3. Is there a low-cost CMMC path they haven’t considered? Could a hosted enclave or secure VDI allow them to isolate CUI and keep legacy equipment functional without full-blown network modernization? Perhaps a CMMC consultant could help them find a hybrid solution like virtual desktop infrastructure (VDI), where Controlled Unclassified Information (CUI) is only viewed and not stored or processed locally.
That third option is tricky. The parts for the Marine Corps are manually coded into the CNC software, running on Windows 98. Replacing that setup with a VDI (or somewhat hybrid) solution might not be possible. But, then again, perhaps it could be if the code could be entered without ever having the need to make paper prints of specifications and if the Windows 98 is never connected to the internet or wifi.
Tough Decisions
CMMC isn’t just a cybersecurity compliance issue for small businesses like Ironclad—it’s a life-or-death question for the company itself.
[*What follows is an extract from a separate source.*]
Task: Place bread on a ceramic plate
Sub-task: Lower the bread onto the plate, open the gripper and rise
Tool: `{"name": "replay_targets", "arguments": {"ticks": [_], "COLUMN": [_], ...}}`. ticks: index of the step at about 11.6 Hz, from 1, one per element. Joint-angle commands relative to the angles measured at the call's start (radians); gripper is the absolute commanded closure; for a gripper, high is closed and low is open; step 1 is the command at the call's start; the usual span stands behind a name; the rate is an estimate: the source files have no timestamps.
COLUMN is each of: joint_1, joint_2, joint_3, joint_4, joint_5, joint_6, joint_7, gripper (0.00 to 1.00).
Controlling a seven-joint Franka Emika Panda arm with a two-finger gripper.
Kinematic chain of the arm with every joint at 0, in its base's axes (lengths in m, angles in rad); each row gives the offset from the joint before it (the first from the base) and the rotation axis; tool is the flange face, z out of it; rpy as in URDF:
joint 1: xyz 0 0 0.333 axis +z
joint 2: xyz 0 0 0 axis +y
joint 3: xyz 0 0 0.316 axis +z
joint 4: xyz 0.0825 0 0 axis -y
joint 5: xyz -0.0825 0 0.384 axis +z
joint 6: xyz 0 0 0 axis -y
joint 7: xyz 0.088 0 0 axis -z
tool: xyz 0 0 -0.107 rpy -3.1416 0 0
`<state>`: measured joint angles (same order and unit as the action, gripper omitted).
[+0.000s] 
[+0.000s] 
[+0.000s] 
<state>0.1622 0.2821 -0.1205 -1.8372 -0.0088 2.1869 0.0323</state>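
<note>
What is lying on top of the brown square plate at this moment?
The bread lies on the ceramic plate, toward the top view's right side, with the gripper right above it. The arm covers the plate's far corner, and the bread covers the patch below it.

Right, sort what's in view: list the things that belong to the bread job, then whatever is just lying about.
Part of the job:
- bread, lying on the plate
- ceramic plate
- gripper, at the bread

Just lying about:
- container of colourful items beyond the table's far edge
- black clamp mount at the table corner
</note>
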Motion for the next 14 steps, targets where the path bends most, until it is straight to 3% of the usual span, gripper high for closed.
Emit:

A rigid approach—telling every small shop to “just get CMMC certified”—misses the nuance of small business operations, particularly in niche manufacturing. What we need instead is a collaborative approach:
Ironclad needs to partner with business-minded security professionals who can help owners evaluate their full spectrum of options, not just CMMC compliance. Here is my advice for companies like Ironclad Precision:
1. Don’t panic. The rule isn’t final yet, and the timeline gives you space to think. You can’t wait too long, though.
2. Get Expert Help. Not just from a CMMC professional, but also someone who understands ROI, market strategy, and exit planning.
3. Explore every angle. Whether that means full CMMC Level 2 compliance for the whole facility, partial enclave solutions, commercial expansion, or an orderly wind-down, the key is to make the decision proactively—not under pressure when the contracts dry up. That’s when the Private Equity firms will be calling and trying to buy companies for pennies on the dollar. Unfortunately, many will be selling, and it will be a buyer’s market.
Small manufacturers are the unsung backbone of the DIB. Without companies like Ironclad Precision, our warfighters don’t get the parts they need. We must make room in the compliance conversation for flexibility, scalability, and smart transition planning—especially for companies that are sole-source suppliers with deep legacy knowledge and decades of trust.
If you know a small DoD contractor in a similar spot, now is the time to connect them with the right experts. And if you’re a consultant or analyst who can help them chart the way forward, there’s no better time to step up.